Tammy was completely smitten by Reynolds. As Joan Dew recalled, “He’d say to her, ‘You’ll never know when you’re on the road, the house is dark and you look out there, I may be standing in the back watching you.’ She thought that was so romantic. She really believed Burt was in love with her.” When Reynolds suggested she buy a place of her own in Florida, Tammy found a stunning oceanside estate in the town of Jupiter where her neighbors included Perry Como and Mike Douglas. The residence would be her favorite hideaway for years. The house curved around a swimming pool, and you could see the ocean from every room. Tammy would sit out in the sun for hours with Nan. “The big thing was to get there, run up the stairs, peel off your clothes, and jump in the pool,” said Nan. Jan Smith recalled the drama of Tammy’s bedroom. “She loved nothing better than to open her sliding glass doors as the tides were comin’ in and there was a huge wind. I seen those drapes stand straight out from the wall, the wind would be gusting so hard. She loved that. Tammy loved the ocean.”
Burt and Tammy, a slightly kooky couple. Once when Wynette was staying at the swanky Beverly Wilshire hotel in Beverly Hills, she planned a surprise for Reynolds. Burt loved her Southern cooking, and Tammy enlisted the help of Joan Dew. “We went shopping for what she wanted to make for him, which was pork chops, mashed potatoes, gravy, and greens—a full meal, including the banana pudding,” said Dew, who assisted Wynette in preparing it at her Los Angeles home. “We put it in containers you could transport to the Beverly Wilshire, and they agreed to keep it warm for her.” But Reynolds, in the midst of a movie shoot, failed to show up on time. Said Dew, “Tammy kept calling me about every twenty minutes—‘I don’t know when he’s getting here! The food’s gonna be ruined!’” Burt finally showed up at midnight, immediately suffered a panic attack, and sat there breathing into a paper bag to calm himself down. “It didn’t turn out to be the romantic evening Tammy had hoped it would be,” said Dew.
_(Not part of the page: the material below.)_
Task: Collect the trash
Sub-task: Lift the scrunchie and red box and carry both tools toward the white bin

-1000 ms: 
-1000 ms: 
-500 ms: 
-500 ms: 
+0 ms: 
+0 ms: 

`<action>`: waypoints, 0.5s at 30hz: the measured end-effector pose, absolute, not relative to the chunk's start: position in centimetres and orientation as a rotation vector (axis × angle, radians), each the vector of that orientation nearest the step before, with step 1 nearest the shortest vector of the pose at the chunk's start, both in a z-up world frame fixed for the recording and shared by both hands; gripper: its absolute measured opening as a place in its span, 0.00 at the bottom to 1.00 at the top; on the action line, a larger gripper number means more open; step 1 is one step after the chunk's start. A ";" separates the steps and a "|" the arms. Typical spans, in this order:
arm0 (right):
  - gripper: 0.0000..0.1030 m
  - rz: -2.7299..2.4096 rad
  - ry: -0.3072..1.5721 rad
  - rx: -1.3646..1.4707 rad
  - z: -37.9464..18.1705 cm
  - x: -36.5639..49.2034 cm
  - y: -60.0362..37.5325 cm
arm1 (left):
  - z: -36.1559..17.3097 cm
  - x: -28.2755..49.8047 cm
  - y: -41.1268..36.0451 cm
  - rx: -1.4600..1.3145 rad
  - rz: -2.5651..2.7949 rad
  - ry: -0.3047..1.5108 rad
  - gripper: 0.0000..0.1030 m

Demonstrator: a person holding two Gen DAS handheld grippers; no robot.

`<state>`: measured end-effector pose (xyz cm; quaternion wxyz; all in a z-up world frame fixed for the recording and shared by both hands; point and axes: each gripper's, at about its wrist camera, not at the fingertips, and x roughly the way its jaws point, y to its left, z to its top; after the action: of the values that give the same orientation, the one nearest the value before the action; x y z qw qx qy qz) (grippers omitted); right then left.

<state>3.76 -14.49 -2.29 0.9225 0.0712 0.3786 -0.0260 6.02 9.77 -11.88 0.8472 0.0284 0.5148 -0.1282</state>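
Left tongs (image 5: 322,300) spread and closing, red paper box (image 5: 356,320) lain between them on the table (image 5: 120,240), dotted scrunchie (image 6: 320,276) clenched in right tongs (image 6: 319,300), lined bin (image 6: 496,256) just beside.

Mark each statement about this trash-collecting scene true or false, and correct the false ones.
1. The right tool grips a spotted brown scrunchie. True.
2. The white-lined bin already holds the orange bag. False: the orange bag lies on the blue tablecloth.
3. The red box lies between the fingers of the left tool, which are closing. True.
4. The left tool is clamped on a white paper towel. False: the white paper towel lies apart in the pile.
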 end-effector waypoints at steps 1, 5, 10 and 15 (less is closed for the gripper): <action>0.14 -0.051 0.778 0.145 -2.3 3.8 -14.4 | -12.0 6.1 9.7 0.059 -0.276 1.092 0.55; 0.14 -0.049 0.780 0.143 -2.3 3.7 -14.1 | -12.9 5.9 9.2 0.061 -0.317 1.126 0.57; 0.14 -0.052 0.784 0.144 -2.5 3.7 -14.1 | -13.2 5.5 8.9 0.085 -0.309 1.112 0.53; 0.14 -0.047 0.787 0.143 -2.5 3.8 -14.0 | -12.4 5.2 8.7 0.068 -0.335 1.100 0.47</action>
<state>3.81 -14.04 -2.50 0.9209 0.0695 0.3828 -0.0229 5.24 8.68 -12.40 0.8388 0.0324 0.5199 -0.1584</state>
During one visit to Florida, Reynolds had been mysteriously ill and seeing various doctors. Tammy ran a hot bath for him and left him to relax. She thought she heard a voice calling out and finally realized it was Reynolds. She ran into the bathroom to find him unconscious and underwater. “It absolutely scared me to death,” said Tammy. “Finally I got into the tub with him trying to get him out. It never once dawned on me to pull the plug and let the water out.” Reynolds was rushed to a hospital, where it was discovered he was hypoglycemic. He spent three and a half weeks convalescing. When he was released, on Christmas Eve, Wynette had a present waiting for him—a white 1957 Lincoln Continental. Burt was so excited he tossed Tammy into the air and demanded they go for a drive. Wynette had been suffering from a twenty-four-hour bug and immediately got sick. She bravely went for a second go-round and got ill again. Reynolds was “dying laughing,” recalled Tammy. When they got back to his house, Tammy nodded off. “He looked at his mother and said, ‘Boy, that says a lot for Burt Reynolds, don’t it?’”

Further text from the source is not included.